У нас была еще одна отправная точка — сестра Алексея Нина. Но и ее мы найти не смогли. В адресном бюро Нина Боголюбова не числилась. Конечно, скорей всего женщина жила под фамилией мужа, да только откуда нам было знать, за кого она в свое время вышла замуж. Можно было, конечно, спросить у Ольги Сергеевны, где сегодня обитает ее бывший супруг, но кто даст гарантию, что они действуют не заодно?

Мы были в тупике. Тогда Степа подала великолепную идею. Поскольку Иван Штурм был в курсе нашего расследования, надо его приобщить к розыску Алексея Боголюбова. Пускай бы он по своим связям разыскал мужа Ольги Сергеевны. Одно дело адресное бюро и совсем другое — служба безопасности, кто-кто, а они умеют найти человека, даже если он надежно спрятан.

Мы набрались смелости и позвонили Штурму. Говорила Степа. Иван ее выслушал, не перебивая, иногда только вставлял «Надо же?» или «Кто бы мог подумать?». Но когда дело дошло до конкретной помощи, Иван закапризничал.

— Степочка, живите спокойно. На голову каждого из нас может упасть кирпич. Богомолову не повезло больше, чем другим.

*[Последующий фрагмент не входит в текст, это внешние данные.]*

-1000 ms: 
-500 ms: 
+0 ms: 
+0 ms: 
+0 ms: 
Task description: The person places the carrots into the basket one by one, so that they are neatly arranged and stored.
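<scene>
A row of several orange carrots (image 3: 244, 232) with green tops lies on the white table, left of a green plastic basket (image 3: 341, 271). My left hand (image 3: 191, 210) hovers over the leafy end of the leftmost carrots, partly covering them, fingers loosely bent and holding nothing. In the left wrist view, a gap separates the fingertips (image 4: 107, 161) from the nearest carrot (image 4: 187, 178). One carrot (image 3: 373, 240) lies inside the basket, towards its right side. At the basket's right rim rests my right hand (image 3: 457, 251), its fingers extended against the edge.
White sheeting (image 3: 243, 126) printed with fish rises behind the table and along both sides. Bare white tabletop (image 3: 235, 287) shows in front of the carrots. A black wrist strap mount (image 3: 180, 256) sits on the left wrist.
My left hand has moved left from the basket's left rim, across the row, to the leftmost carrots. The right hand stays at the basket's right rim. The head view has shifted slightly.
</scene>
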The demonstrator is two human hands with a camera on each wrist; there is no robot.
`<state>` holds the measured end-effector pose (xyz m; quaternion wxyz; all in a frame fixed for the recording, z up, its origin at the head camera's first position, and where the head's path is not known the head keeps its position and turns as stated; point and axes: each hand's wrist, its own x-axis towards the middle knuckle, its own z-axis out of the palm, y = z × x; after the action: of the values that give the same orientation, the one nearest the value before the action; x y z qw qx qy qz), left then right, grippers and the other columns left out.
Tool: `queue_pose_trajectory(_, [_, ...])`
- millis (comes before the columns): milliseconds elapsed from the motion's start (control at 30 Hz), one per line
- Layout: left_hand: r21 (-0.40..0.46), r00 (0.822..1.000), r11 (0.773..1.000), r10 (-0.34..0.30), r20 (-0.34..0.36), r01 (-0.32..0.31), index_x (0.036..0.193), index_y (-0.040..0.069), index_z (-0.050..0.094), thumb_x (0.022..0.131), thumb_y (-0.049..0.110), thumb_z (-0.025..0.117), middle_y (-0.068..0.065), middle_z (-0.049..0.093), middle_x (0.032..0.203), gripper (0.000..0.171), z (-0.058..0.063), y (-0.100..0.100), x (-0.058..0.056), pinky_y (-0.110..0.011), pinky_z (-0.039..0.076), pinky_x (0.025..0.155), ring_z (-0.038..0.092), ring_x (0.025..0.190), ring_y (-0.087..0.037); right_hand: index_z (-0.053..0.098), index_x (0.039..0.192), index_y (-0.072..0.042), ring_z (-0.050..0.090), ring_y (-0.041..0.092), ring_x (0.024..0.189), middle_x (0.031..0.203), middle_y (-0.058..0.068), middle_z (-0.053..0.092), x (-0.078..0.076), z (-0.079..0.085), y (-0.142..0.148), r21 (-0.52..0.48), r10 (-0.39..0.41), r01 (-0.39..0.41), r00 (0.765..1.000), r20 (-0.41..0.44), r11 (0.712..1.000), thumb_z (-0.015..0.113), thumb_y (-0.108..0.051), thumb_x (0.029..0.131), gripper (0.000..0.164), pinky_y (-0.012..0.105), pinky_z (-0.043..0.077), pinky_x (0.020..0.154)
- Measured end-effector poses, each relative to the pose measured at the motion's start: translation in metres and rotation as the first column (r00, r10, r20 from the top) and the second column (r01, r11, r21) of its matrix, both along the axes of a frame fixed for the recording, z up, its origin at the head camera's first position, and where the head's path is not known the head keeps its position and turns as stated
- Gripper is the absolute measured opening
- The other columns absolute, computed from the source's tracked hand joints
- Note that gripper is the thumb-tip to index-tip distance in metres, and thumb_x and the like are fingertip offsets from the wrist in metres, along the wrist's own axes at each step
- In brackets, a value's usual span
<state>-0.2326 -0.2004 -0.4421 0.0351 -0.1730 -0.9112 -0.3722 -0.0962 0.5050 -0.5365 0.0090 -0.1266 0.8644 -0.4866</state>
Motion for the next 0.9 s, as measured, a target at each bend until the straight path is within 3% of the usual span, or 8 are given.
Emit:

— Иван, но ведь Богомолова ждали в подъезде, лифт отключили.

— Лифт не работал уже несколько дней. Стечение обстоятельств. Скорей всего, между этажами стояли, грелись какие-то бомжи. Смотрят, идет приличный господин, под рукой кирпич, не рассчитали силу удара. Все! Богомолов — труп. А то, что вы мне рассказали об Ольге и Оксане — очень интересно. Правда, интересно. Кино можно ставить, многосерийное, серий на пятьдесят, «Семейные тайны».

— Были.

— Что были? — не понял Иван.

— «Семейные тайны» уже были. До свидания, спасибо, что выслушали нас, — Степа повесила трубку.

Отказ Штурма больно ударил по нашему самолюбию. Мы ему доверили с таким трудом раскрытую тайну, а он нас высмеял.

— Ну и черт с ним, со Штурмом и со всеми остальными. Нам что, больше всех надо? — возмущалась Степа. — Стечение обстоятельств! Случайный кирпич! Все, Мариночка, загостилась я у вас, в понедельник уезжаю. Все, я так решила, и не уговаривайте меня остаться.

А через день Иван позвонил сам:

— Марина Владимировна, в воскресенье девять дней со дня смерти Богомолова. Надо бы помянуть мужика по-христиански. Я только что разговаривал с вдовой Федора Петровича, поминки в двенадцать. Будут только самые близкие и мы, те, кто с ним общался в последнюю неделю перед смертью. Отказ не принимается, будьте, пожалуйста, обязательно.

Я набралась наглости и позвонила Ольге Сергеевне:

— Ольга Сергеевна, все так? Вы приглашаете помянуть Федора Петровича?